● Activity
Copy nothing but the lines below running from the line containing "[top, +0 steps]" through the line containing "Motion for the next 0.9", both end lines included.

● Data in this exercise

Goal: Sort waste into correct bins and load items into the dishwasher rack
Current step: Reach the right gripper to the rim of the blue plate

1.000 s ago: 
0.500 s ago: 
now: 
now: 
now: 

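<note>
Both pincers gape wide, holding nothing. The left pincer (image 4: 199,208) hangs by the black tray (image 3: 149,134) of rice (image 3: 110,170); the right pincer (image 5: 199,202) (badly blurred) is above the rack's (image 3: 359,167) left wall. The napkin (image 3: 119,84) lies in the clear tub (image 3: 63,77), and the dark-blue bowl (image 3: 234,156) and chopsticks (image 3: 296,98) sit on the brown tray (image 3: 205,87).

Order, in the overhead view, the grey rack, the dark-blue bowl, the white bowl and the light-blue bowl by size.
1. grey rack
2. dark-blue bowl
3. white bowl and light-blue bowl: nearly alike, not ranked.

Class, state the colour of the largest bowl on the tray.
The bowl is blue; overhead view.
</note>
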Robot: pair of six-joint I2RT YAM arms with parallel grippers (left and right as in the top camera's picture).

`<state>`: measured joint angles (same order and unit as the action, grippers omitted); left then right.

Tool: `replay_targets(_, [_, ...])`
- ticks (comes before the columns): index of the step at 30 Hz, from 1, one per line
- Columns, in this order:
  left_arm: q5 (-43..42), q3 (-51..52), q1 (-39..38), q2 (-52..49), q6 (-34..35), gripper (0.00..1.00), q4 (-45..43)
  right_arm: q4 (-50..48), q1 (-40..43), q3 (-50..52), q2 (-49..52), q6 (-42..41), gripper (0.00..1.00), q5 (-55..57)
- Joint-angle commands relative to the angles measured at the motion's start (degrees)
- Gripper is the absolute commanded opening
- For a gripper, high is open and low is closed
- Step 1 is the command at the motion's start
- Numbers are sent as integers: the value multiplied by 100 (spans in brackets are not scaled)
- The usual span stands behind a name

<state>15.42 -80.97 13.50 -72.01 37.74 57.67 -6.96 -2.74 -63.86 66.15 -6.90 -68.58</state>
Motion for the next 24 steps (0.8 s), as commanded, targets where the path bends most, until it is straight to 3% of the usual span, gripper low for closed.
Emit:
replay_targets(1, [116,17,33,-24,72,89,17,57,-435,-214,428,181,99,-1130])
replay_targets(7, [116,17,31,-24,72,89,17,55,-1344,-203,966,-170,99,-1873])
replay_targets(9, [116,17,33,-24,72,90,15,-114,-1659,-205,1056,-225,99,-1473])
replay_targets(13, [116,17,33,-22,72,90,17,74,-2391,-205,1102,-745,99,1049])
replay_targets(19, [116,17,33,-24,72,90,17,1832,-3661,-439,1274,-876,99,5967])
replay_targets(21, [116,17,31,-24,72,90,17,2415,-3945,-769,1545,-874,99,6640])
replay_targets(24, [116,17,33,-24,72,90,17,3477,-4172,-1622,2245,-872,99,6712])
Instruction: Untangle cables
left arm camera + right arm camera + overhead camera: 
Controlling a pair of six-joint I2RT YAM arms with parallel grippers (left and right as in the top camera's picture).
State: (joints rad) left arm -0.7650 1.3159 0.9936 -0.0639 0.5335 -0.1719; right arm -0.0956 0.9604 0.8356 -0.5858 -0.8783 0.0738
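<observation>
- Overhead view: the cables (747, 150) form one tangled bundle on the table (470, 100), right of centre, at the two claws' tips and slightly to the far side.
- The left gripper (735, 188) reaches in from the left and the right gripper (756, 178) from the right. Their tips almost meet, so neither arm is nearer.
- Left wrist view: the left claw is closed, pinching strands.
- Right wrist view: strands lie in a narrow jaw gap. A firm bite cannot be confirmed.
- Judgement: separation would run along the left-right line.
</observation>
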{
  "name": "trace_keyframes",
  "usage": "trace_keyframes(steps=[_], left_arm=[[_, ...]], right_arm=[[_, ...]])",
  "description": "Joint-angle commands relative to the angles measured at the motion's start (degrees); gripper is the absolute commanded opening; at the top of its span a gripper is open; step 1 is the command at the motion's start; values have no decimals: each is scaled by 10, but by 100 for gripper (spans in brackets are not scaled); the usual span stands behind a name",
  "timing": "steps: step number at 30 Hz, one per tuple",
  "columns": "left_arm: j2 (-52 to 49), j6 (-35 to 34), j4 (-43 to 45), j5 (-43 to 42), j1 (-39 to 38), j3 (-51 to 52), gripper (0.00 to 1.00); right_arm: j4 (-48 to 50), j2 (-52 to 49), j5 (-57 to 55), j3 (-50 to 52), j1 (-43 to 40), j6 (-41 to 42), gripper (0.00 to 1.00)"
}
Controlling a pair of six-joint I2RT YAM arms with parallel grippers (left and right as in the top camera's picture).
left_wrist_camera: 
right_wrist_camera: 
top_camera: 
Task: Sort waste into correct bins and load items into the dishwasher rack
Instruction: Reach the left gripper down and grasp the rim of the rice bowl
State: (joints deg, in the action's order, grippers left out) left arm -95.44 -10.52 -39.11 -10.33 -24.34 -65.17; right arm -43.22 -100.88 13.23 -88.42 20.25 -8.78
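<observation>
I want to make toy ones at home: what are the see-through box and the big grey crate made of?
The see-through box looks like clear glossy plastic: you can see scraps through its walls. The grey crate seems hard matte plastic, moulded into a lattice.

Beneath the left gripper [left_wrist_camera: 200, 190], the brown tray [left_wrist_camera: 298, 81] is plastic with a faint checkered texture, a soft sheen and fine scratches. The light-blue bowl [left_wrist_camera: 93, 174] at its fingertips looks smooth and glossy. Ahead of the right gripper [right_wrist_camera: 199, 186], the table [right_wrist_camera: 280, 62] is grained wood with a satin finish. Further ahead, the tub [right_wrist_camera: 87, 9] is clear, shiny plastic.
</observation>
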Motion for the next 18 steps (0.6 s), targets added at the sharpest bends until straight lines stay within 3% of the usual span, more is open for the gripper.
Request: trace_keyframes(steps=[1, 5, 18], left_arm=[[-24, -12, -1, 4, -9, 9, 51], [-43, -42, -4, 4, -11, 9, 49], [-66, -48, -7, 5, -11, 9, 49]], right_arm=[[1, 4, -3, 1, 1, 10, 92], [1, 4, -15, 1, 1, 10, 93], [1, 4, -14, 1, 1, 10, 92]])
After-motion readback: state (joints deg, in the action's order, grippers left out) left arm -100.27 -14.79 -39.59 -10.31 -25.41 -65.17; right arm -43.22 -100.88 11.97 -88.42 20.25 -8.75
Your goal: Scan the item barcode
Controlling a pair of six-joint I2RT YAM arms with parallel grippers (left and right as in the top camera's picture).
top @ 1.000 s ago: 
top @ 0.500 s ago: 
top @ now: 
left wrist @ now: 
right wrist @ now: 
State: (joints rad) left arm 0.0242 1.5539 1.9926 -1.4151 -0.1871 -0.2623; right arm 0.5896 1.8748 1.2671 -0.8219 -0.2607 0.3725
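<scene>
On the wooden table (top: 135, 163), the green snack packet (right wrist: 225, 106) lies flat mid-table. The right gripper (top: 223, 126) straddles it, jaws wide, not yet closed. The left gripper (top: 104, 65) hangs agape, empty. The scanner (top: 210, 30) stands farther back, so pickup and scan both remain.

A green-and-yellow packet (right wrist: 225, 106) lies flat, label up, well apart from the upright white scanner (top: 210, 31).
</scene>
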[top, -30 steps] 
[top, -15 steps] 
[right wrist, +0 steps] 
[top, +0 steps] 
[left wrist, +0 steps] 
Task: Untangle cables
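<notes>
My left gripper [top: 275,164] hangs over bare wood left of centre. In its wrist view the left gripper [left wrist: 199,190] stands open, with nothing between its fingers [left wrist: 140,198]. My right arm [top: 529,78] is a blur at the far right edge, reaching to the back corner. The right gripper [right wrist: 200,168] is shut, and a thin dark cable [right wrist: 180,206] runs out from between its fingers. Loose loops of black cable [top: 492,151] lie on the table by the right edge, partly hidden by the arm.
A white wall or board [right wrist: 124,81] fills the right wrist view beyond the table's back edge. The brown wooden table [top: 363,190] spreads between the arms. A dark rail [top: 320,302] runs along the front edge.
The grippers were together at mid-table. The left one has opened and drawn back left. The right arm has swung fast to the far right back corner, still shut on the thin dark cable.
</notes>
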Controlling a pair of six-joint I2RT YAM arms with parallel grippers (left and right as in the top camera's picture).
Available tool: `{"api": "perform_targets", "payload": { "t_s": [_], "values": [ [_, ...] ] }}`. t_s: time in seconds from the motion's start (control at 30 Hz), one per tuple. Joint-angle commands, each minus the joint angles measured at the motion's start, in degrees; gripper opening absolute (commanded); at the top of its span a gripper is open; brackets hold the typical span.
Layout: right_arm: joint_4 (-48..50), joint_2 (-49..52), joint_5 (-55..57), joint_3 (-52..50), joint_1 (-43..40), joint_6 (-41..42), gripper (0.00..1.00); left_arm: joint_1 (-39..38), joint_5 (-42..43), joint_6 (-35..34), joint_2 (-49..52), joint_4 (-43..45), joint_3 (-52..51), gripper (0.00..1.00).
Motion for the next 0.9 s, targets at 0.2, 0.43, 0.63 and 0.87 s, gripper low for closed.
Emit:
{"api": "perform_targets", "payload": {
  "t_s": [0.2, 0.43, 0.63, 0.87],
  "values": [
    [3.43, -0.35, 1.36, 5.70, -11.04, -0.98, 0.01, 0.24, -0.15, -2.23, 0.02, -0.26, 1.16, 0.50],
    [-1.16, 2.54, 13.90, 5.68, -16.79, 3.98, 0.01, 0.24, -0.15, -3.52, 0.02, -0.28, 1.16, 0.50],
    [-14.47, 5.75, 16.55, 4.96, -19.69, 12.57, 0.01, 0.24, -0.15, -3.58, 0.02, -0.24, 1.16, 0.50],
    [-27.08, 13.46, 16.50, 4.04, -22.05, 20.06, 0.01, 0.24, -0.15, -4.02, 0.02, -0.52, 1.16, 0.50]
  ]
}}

● Answer for the task
[top, +0 steps] 
[left wrist, +0 steps] 
Task: Untangle cables
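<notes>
My left gripper [top: 275,164] hangs over bare wood left of centre. In its wrist view the left gripper [left wrist: 199,190] stands open, with nothing between its fingers [left wrist: 140,198]. My right arm [top: 529,78] is a blur at the far right edge, reaching to the back corner. The right gripper [right wrist: 200,168] is shut, and a thin dark cable [right wrist: 180,206] runs out from between its fingers. Loose loops of black cable [top: 492,151] lie on the table by the right edge, partly hidden by the arm.
A white wall or board [right wrist: 124,81] fills the right wrist view beyond the table's back edge. The brown wooden table [top: 363,190] spreads between the arms. A dark rail [top: 320,302] runs along the front edge.
The grippers were together at mid-table. The left one has opened and drawn back left. The right arm has swung fast to the far right back corner, still shut on the thin dark cable.
</notes>
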Controlling a pair of six-joint I2RT YAM arms with parallel grippers (left and right as in the top camera's picture).
Available tool: `{"api": "perform_targets", "payload": { "t_s": [_], "values": [ [_, ...] ] }}`. t_s: time in seconds from the motion's start (control at 30 Hz), one per tuple. Joint-angle commands, each minus the joint angles measured at the motion's start, in degrees; gripper opening absolute (commanded); at the top of its span a gripper is open; brackets hold the typical span.
Layout: right_arm: joint_4 (-48..50), joint_2 (-49..52), joint_5 (-55..57), joint_3 (-52..50), joint_1 (-43..40), joint_6 (-41..42), gripper (0.00..1.00); left_arm: joint_1 (-39..38), joint_5 (-42..43), joint_6 (-35..34), joint_2 (-49..52), joint_4 (-43..45), joint_3 (-52..51), gripper (0.00..1.00).
Motion for the next 0.9 s, targets at 0.2, 0.43, 0.63 and 0.87 s, gripper low for closed.

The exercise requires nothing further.